If you can buy investment real estate at below replacement cost, is that a good deal?

In fact, is the cost to replace a building that you are considering purchasing even relevant?


All too often I see real estate being marketed at "below replacement cost" as if this was some type of windfall that only happens once in a blue moon. The fact is, the replacement cost of a property is for the most part only relevant for insurance purposes. If the building is destroyed by a fire for example, you need to know what it would cost (in today's dollars) to rebuild. But as a method of determining market value when you are looking to buy investment real estate, it has little worth.

Now, if you ever have an appraisal done on commercial real estate, you will see the "Cost Approach" typically included as one of the three valuation methods employed by the appraiser. But the reality is, the value of most real estate (both commercial and residential) is usually derived from a "Sales Comparison Approach" or an "Income Approach".

Let's take it one step further. You are considering buying an older house.
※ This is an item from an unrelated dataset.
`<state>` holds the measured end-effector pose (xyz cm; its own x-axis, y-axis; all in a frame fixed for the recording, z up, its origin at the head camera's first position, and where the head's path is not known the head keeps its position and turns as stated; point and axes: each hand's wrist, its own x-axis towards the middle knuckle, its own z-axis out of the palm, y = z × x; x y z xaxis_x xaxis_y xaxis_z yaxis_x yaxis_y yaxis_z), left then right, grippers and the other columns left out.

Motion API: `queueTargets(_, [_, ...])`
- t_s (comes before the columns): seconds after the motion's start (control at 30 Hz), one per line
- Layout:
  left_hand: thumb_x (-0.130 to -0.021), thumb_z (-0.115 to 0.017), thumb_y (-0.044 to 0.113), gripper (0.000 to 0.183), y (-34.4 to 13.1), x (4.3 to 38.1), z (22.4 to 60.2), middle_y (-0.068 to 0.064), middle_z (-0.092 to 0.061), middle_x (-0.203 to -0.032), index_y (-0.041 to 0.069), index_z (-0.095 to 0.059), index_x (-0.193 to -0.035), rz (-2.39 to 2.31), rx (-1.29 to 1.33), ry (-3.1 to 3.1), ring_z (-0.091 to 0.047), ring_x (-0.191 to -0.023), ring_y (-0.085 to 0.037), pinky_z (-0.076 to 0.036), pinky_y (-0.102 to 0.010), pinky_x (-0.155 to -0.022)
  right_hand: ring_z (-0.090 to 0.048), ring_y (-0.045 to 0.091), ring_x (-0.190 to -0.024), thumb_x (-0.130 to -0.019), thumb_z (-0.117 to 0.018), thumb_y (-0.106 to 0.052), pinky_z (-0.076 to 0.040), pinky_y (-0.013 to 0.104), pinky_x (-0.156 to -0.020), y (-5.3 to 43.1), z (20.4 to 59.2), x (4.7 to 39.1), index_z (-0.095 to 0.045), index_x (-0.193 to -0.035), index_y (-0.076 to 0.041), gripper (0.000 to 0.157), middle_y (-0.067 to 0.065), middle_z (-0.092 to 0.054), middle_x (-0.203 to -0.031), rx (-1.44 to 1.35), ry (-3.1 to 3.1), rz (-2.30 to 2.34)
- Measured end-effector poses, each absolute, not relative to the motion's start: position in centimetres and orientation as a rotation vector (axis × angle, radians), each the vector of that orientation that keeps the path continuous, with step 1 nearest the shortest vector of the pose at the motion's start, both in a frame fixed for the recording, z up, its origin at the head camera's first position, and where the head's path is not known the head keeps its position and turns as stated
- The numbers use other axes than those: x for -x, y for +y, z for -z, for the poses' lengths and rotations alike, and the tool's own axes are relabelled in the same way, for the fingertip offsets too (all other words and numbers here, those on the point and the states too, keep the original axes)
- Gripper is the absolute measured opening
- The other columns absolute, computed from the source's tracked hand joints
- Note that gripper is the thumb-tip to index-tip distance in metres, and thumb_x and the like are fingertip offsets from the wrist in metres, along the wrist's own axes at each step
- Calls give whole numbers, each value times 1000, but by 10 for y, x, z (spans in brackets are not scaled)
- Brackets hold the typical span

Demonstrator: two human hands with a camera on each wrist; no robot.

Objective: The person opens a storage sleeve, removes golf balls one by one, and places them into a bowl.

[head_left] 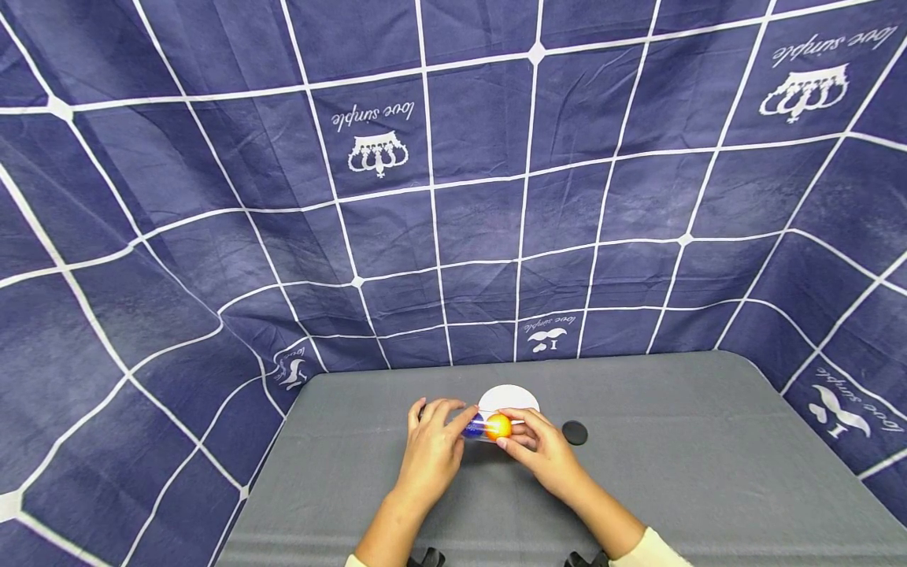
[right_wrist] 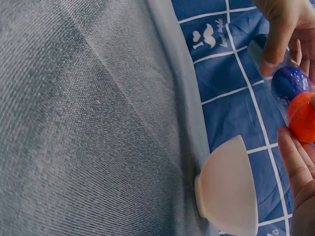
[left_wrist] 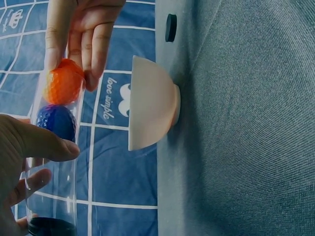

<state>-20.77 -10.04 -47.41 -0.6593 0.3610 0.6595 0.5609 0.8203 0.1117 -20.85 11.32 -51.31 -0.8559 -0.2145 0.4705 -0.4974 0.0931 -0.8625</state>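
Pale sleeve cuff (head_left: pixel 648 550) on the right arm sat nearest the camera, well to the near side of the white bowl (head_left: pixel 509 398). Left hand (head_left: pixel 434 446), left of and nearer than bowl, had its grip curled round a clear tube (left_wrist: pixel 61 188), held off the desk (head_left: pixel 354 441) on the bowl's near side. Dark cap (left_wrist: pixel 51 227) at one tube end; blue ball (left_wrist: pixel 58 120) inside, orange ball (left_wrist: pixel 64 81) touching it at the other end. Right hand (head_left: pixel 547 454), near side of bowl and slightly right, pinched orange ball, thumb and fingers; couldn't tell if ball was fully inside. Black disc (head_left: pixel 575 432) lay right of bowl, gridded cloth (head_left: pixel 482 236) hung behind it.
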Motion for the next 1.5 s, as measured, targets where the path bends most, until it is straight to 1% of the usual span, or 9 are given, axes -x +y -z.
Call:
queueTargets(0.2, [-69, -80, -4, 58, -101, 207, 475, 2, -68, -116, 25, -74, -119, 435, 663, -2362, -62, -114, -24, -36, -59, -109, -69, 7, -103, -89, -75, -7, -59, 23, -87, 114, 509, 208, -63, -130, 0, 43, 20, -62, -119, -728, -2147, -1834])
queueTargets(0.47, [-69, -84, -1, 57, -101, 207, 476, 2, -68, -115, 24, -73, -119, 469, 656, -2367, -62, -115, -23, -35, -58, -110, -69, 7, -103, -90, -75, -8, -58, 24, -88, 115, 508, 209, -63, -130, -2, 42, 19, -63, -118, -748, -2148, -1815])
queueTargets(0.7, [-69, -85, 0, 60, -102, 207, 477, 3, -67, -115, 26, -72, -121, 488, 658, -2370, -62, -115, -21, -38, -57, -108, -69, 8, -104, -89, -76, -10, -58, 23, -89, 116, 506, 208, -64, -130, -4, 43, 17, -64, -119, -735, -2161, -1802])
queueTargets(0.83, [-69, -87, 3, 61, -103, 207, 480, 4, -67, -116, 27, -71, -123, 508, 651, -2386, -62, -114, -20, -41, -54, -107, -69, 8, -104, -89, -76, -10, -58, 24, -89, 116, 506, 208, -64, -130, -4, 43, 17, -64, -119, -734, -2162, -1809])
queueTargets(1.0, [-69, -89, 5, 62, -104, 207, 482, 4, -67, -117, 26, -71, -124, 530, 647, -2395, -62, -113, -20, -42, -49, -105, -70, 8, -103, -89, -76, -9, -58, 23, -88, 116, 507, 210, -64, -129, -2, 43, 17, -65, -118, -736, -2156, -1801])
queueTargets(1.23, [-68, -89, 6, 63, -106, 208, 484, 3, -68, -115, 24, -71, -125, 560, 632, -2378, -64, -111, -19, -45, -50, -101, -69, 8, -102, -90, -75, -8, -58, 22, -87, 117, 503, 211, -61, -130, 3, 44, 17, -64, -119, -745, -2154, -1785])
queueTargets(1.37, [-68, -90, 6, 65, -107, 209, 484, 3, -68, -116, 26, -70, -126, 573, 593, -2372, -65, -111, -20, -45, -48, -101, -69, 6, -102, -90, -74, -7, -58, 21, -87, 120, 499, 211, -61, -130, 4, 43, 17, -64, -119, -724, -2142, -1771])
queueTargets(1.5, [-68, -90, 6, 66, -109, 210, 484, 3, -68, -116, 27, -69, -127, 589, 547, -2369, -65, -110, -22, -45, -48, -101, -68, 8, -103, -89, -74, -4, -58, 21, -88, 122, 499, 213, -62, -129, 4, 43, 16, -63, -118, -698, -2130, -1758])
The one down the street that was almost identical (in age, size etc.) sold for $300,000. But the asking price on the house you are looking at is $350,000. The selling agent reassures you that at $350,000 you would be getting a great deal because the cost to replace the house would be $400,000.

Would you pay $350,000 for a house that based on comparable sales is only worth $300,000. Of course not. The fact that it would cost $400,000 to replace the home is irrelevant.

When you are looking to buy investment real estate, the only value that matters to you is today's market value. Figure that out first, and then aim to negotiate a price well below that. If you can't, it is probably time to move on to the next deal.